Assigned task:
The answer should consist of each line from the data below that includes "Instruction".

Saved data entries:

○ ○ ○ ○ ○ ○ ○

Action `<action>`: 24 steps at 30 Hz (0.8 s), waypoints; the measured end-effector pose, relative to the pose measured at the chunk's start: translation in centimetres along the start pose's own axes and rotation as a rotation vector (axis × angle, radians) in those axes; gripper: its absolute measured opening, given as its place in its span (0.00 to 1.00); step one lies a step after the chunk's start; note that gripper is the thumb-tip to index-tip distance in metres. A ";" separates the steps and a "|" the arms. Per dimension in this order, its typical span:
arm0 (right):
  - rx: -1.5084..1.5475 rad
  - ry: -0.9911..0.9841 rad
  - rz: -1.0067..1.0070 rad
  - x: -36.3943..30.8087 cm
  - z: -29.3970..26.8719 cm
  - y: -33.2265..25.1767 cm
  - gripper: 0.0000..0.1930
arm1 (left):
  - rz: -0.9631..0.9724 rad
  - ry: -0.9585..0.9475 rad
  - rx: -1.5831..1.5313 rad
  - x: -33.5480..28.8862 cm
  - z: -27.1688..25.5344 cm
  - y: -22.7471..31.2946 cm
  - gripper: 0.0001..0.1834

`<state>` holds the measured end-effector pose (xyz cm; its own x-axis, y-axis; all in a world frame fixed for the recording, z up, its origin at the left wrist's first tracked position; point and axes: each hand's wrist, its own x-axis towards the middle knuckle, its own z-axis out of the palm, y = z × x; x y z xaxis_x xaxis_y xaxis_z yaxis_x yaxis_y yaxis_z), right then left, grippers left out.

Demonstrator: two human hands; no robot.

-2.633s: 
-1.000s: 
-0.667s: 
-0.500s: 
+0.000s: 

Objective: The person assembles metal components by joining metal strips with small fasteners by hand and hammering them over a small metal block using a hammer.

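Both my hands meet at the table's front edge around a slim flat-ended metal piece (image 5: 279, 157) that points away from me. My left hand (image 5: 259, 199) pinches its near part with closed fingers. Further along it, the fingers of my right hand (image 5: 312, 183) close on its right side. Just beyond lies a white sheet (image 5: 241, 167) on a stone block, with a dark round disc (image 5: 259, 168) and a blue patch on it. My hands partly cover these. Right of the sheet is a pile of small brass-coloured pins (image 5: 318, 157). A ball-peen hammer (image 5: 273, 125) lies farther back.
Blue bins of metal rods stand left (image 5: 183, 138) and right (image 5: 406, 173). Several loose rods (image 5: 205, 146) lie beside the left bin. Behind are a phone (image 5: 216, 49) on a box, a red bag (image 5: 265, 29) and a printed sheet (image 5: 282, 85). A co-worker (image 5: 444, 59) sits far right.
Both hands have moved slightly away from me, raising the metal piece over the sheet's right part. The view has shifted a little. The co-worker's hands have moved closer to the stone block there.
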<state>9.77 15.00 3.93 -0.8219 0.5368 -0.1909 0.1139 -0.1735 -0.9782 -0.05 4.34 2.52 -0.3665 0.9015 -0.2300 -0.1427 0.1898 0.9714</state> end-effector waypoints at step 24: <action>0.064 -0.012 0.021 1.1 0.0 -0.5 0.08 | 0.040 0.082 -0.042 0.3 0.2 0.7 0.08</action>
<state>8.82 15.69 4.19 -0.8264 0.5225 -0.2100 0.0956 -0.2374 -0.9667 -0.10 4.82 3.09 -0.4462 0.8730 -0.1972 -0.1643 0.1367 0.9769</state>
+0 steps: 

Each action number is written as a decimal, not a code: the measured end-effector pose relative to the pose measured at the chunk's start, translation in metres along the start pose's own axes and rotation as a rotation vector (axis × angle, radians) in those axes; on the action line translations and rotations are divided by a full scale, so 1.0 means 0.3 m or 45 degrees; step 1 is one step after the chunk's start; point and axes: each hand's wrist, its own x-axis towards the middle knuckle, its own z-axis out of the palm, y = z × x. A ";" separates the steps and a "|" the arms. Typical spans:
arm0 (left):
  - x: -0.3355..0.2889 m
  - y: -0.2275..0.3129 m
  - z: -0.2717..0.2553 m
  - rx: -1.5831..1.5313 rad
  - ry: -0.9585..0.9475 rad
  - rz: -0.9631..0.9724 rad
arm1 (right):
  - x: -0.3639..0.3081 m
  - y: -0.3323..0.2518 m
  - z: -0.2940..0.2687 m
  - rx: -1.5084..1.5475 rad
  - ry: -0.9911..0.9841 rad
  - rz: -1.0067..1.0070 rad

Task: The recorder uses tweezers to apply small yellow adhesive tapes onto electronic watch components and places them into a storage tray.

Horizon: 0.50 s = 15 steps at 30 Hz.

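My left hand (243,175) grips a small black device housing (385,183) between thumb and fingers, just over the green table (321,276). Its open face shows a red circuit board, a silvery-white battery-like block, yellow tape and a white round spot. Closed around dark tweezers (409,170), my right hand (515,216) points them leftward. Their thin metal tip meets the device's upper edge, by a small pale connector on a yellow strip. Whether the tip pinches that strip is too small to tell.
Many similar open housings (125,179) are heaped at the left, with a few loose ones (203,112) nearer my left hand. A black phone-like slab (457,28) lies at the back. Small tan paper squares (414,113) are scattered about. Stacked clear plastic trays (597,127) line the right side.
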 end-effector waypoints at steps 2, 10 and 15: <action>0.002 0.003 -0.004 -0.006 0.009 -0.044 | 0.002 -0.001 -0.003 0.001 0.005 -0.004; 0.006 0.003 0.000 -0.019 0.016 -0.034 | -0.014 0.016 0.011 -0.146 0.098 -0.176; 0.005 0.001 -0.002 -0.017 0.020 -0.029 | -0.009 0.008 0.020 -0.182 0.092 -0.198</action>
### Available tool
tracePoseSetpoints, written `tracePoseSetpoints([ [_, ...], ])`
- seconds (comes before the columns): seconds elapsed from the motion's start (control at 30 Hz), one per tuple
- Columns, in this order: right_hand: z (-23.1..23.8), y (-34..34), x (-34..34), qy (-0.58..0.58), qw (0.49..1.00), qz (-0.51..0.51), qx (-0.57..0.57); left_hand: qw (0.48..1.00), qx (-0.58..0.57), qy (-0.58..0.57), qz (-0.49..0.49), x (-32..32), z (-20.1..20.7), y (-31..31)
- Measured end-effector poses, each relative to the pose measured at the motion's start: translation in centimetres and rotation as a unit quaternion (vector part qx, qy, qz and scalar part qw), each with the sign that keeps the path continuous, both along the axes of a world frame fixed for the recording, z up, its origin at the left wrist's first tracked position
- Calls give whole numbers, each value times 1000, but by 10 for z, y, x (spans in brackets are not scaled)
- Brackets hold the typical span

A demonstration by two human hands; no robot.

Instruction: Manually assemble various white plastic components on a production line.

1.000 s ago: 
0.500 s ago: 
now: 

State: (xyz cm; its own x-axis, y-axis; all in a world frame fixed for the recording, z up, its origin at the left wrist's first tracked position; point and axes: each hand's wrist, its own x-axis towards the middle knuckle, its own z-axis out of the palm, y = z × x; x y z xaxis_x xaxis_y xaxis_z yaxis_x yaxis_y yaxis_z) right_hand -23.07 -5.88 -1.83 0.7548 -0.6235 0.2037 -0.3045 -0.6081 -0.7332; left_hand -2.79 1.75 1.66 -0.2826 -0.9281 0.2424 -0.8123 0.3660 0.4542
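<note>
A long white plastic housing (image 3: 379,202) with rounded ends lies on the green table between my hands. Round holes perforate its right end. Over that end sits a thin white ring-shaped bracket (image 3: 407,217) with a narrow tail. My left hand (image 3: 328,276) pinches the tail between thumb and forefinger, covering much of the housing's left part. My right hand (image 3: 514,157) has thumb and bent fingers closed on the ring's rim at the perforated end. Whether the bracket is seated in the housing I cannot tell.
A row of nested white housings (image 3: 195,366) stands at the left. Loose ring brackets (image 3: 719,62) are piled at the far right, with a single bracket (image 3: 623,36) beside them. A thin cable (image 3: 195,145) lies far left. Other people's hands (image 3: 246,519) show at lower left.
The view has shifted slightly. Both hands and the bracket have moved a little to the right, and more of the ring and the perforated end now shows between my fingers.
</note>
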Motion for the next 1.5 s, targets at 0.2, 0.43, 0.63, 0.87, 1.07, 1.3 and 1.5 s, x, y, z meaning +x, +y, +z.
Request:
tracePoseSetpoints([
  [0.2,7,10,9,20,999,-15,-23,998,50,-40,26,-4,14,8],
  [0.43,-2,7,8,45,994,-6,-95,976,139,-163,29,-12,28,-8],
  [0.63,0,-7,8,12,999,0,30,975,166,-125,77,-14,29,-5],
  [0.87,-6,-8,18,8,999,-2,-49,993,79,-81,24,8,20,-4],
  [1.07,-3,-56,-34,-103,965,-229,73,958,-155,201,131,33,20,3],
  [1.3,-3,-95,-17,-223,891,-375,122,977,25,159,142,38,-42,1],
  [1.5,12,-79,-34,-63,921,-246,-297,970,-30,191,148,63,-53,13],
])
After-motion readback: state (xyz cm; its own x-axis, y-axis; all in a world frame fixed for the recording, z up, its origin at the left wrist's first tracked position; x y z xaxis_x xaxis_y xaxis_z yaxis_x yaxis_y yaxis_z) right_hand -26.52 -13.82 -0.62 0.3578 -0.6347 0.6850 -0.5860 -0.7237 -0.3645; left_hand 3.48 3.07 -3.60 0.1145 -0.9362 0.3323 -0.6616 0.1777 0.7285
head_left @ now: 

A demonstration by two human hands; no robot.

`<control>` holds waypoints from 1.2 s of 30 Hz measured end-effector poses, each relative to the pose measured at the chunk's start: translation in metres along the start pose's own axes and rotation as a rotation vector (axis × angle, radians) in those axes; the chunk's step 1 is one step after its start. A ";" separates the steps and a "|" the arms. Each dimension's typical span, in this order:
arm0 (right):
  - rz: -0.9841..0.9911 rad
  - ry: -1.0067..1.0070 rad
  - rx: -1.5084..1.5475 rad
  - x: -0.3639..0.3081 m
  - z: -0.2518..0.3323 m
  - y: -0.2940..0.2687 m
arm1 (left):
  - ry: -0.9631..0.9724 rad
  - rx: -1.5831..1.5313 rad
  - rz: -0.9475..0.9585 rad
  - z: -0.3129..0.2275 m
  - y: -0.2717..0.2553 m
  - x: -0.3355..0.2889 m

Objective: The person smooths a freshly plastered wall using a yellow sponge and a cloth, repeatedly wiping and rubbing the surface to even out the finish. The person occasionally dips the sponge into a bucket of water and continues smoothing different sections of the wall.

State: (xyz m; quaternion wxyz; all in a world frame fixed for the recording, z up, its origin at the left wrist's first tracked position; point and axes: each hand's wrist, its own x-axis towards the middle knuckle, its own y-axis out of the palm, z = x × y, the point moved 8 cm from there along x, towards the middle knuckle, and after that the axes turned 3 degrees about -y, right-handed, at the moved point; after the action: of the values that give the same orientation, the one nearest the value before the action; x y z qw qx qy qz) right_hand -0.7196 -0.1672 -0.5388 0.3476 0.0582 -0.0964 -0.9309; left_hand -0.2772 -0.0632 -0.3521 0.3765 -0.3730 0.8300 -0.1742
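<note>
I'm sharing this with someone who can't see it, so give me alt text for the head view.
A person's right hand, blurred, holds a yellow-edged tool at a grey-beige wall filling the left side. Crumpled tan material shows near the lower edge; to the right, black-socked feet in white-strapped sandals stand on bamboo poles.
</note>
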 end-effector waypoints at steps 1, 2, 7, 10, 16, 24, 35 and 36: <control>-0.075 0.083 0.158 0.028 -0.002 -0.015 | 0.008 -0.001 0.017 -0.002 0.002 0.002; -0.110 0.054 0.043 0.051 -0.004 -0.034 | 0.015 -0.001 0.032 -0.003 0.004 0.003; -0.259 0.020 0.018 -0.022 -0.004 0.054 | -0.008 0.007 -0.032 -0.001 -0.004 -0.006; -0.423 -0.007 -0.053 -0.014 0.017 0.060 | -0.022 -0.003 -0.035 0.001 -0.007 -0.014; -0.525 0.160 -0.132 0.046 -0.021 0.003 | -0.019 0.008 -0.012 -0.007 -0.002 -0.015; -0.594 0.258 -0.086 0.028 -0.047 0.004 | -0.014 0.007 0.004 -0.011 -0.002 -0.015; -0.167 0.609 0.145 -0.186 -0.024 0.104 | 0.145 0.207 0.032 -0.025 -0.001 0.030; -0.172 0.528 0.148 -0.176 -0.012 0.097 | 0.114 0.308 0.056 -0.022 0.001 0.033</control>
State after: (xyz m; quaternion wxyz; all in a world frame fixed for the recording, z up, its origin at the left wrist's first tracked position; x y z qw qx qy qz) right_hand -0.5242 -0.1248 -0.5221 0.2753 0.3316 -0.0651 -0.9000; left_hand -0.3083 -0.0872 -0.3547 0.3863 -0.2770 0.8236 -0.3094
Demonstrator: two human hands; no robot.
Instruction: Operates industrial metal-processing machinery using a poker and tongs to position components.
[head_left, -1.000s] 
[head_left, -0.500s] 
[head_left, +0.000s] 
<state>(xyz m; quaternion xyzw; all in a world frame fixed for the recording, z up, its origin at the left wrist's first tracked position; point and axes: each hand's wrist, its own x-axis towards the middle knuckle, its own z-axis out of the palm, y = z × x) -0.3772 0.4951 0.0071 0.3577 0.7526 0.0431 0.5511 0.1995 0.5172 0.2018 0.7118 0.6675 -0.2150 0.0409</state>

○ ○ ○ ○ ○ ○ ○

Solution to this exercise:
Instruction: Manually assemble various white plastic components on a production line.
Instruction: Operates industrial metal-processing machinery using a poker and tongs to position components.

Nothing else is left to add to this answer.